The next phase saw Smith at his most active, alternating between New York and Melbourne. In Melbourne he built around him the group Nightshift in order to produce works by playwrights whose work he brought back from New York: Kroetz, Fassbinder, Shepard, Heathcote Williams and Handke. Nightshift included artists such as actor/ designer Carol Porter and the playwright/actor Phil Motherwell, with whom Smith was most closely linked artistically for this phase of his career. Its work cut a new image within the Australian aesthetic: that of the theatre terrorist—which reached its climax with the production of Motherwell’s Dreamers of The Absolute, about a group of young Russian terrorists, presented in the late 70s.
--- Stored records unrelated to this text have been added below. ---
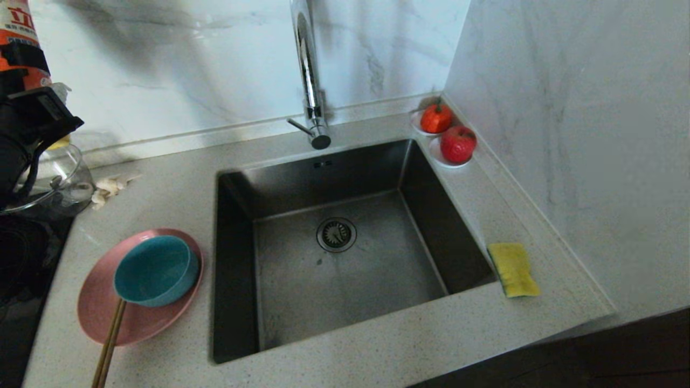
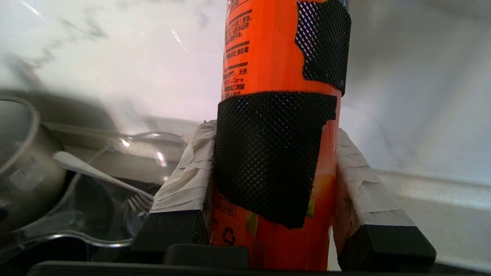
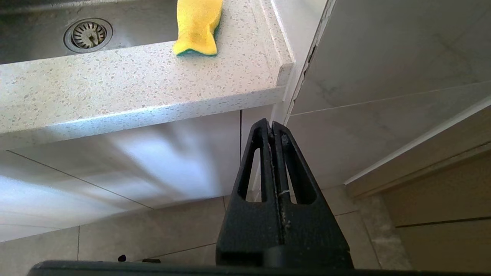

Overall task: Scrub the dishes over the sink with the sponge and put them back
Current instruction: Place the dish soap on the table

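The left tool is seen at the upper left of the head view, its taped fingers pinched on an orange bottle held upright beside a glass bowl. The right tool is parked below the surface edge, its fingers pressed together on nothing.

The pink plate lies at the lower left, left of the sink and below the left tool. The teal bowl sits on it. The wooden chopsticks rest on the plate's near rim. The yellow sponge lies at the sink's right edge, green layer down.
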You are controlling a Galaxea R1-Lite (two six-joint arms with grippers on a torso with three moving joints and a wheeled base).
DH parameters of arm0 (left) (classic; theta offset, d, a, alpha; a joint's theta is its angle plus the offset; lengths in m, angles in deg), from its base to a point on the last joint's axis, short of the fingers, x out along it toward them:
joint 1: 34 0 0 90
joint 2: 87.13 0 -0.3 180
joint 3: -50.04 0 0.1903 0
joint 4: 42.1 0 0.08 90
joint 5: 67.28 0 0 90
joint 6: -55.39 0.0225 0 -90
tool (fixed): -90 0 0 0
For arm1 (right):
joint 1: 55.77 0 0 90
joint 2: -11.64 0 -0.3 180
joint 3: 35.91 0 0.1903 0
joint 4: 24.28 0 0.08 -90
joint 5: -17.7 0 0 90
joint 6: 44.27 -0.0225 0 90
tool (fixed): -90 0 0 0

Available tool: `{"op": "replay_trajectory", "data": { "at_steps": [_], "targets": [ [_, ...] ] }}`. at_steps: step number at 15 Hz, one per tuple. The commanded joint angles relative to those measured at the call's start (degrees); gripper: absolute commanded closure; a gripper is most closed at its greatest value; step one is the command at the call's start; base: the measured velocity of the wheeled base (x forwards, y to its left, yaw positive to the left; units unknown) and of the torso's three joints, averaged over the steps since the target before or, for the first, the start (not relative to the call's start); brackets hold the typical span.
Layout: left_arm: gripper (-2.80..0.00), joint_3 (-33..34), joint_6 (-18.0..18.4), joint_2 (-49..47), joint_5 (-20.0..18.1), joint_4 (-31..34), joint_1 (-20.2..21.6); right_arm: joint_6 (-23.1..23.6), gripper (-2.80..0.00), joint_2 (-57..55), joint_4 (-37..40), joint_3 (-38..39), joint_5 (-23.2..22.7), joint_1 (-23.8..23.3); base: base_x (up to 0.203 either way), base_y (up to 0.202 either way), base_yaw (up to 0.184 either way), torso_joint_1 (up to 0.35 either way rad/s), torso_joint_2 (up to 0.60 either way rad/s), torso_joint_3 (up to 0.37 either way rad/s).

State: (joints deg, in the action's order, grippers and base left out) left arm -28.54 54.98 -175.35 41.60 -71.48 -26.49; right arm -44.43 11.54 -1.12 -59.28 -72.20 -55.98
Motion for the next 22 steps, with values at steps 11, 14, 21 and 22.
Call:
{"op": "replay_trajectory", "data": {
  "at_steps": [11, 14, 21, 22],
  "targets": [
    [0.00, -0.82, -1.34, -9.58, -2.18, -0.14, 0.96, 0.02, 0.00, -0.08, -0.03, 0.00, -0.01, 0.03, 0.000, 0.000, 0.000, 0.000, 0.00, 0.000],
    [0.00, -2.72, -1.34, -11.62, -3.23, -0.16, 1.02, 0.06, 0.00, -0.08, 0.02, 0.00, -0.01, 0.03, 0.000, 0.000, 0.000, 0.000, 0.00, 0.000],
    [0.00, -8.09, -0.64, -16.50, -6.84, -4.10, 1.02, 0.07, 0.00, -0.08, 0.02, 0.00, -0.01, 0.03, 0.000, 0.000, 0.000, 0.000, 0.00, 0.000],
    [0.00, -8.30, -0.49, -17.36, -6.84, -4.14, 1.02, 0.04, 0.00, -0.08, 0.00, 0.00, -0.01, -0.05, 0.000, 0.000, 0.000, 0.000, 0.00, 0.000]
  ]
}}
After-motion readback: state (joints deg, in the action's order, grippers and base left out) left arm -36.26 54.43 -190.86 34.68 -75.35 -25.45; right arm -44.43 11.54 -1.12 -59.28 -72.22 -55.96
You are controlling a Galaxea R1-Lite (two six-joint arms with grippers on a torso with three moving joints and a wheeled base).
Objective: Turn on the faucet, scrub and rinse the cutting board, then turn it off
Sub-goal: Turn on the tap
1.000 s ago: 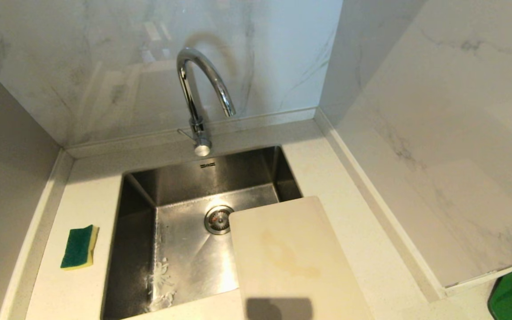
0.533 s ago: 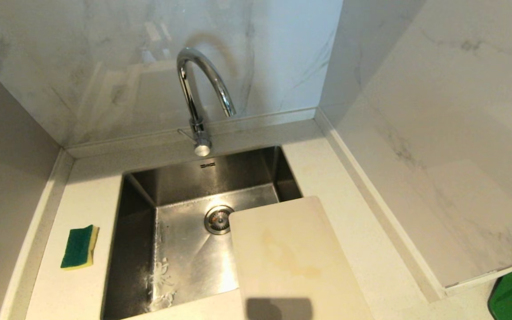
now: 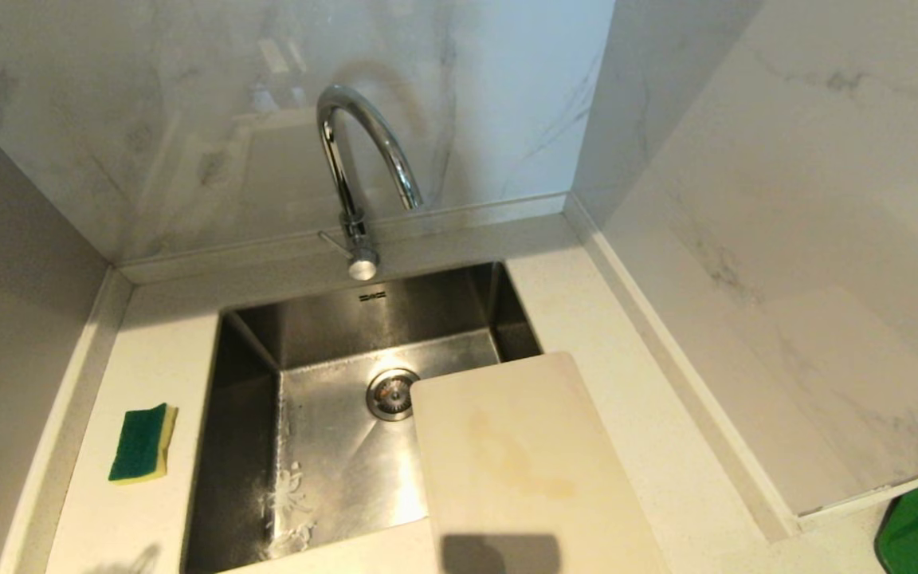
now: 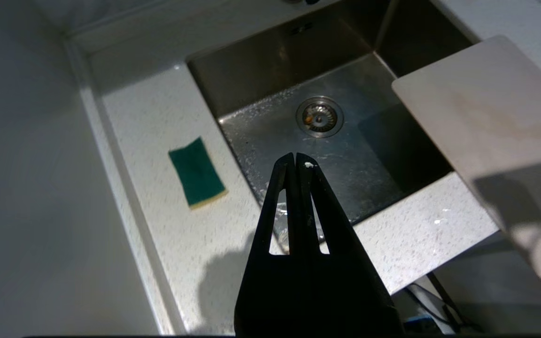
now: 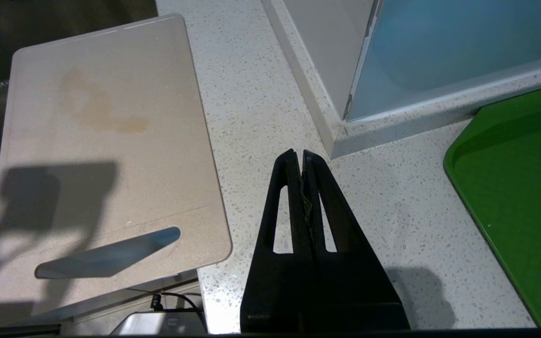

It set a precedent from which many successive theatre artists have drawn.
In New York, Smith worked his way into the resurgent Off Off Broadway scene, directing plays by James Purdy, Tennessee Williams and Sam Shepard, and becoming part of the Squat Theatre Collective with whom he toured Europe. Most significantly, he brought to New York the works of playwrights Motherwell and Daniel Keene and along with them a particular brand of courage and effrontery that secured him a strong place within the post-punk scene.